• Exercise:
Repeat the listing below exactly. Pictures do not belong in the copy.

———

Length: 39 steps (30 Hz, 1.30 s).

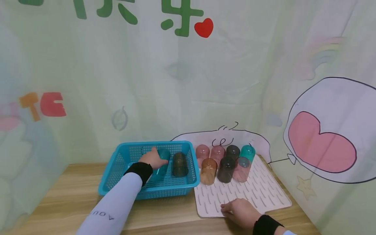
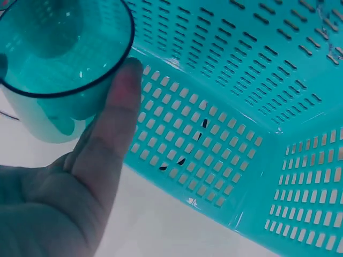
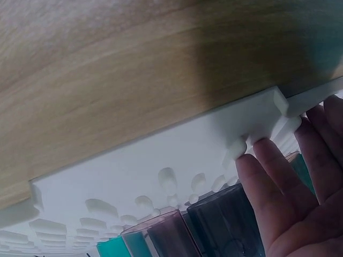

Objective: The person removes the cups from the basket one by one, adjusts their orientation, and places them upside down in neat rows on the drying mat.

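Note:
My left hand (image 1: pixel 153 159) grips a clear teal cup (image 1: pixel 160 172) inside the blue perforated basket (image 1: pixel 106 174). In the left wrist view a finger lies along the outside of the cup (image 2: pixel 69 104), just under its dark rim. Beside it in the basket stands a smoky brown cup (image 1: pixel 180 165), bottom up. My right hand (image 1: pixel 242 212) holds no cup; it rests at the front edge of a white ridged drying mat (image 1: pixel 210 199). Seen from the right wrist, its fingers (image 3: pixel 284 187) are loosely extended, fingertips at the mat.
Upside-down cups stand in two rows on the mat's back part: pink ones (image 1: pixel 202 151), dark grey ones (image 1: pixel 226 169), an amber one (image 1: pixel 208 171), a pinkish one (image 1: pixel 241 171) and a teal one (image 1: pixel 248 151). A printed curtain (image 1: pixel 147 81) hangs behind the wooden table (image 1: pixel 73 189).

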Motion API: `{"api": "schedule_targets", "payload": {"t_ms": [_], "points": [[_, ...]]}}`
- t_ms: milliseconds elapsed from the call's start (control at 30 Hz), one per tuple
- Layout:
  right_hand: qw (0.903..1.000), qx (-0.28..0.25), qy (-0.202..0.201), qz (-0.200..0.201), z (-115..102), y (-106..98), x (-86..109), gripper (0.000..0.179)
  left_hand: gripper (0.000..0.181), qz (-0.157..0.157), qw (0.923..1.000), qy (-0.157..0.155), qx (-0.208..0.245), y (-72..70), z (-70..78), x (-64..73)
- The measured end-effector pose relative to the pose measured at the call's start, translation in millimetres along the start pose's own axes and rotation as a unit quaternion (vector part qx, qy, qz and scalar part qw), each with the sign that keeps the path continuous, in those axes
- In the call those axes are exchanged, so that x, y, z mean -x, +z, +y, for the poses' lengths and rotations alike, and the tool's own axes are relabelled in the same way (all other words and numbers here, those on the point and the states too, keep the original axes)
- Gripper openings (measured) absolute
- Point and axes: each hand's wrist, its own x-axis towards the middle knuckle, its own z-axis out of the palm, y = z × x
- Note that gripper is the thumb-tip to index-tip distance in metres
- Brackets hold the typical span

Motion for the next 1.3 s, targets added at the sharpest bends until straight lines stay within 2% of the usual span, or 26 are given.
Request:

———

• Task answer:
Length: 39 steps (30 Hz, 1.30 s).


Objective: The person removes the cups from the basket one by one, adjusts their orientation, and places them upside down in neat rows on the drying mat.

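Note:
My left hand (image 1: pixel 153 159) grips a clear teal cup (image 1: pixel 160 172) inside the blue perforated basket (image 1: pixel 106 174). In the left wrist view a finger lies along the outside of the cup (image 2: pixel 69 104), just under its dark rim. Beside it in the basket stands a smoky brown cup (image 1: pixel 180 165), bottom up. My right hand (image 1: pixel 242 212) holds no cup; it rests at the front edge of a white ridged drying mat (image 1: pixel 210 199). Seen from the right wrist, its fingers (image 3: pixel 284 187) are loosely extended, fingertips at the mat.
Upside-down cups stand in two rows on the mat's back part: pink ones (image 1: pixel 202 151), dark grey ones (image 1: pixel 226 169), an amber one (image 1: pixel 208 171), a pinkish one (image 1: pixel 241 171) and a teal one (image 1: pixel 248 151). A printed curtain (image 1: pixel 147 81) hangs behind the wooden table (image 1: pixel 73 189).
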
Motion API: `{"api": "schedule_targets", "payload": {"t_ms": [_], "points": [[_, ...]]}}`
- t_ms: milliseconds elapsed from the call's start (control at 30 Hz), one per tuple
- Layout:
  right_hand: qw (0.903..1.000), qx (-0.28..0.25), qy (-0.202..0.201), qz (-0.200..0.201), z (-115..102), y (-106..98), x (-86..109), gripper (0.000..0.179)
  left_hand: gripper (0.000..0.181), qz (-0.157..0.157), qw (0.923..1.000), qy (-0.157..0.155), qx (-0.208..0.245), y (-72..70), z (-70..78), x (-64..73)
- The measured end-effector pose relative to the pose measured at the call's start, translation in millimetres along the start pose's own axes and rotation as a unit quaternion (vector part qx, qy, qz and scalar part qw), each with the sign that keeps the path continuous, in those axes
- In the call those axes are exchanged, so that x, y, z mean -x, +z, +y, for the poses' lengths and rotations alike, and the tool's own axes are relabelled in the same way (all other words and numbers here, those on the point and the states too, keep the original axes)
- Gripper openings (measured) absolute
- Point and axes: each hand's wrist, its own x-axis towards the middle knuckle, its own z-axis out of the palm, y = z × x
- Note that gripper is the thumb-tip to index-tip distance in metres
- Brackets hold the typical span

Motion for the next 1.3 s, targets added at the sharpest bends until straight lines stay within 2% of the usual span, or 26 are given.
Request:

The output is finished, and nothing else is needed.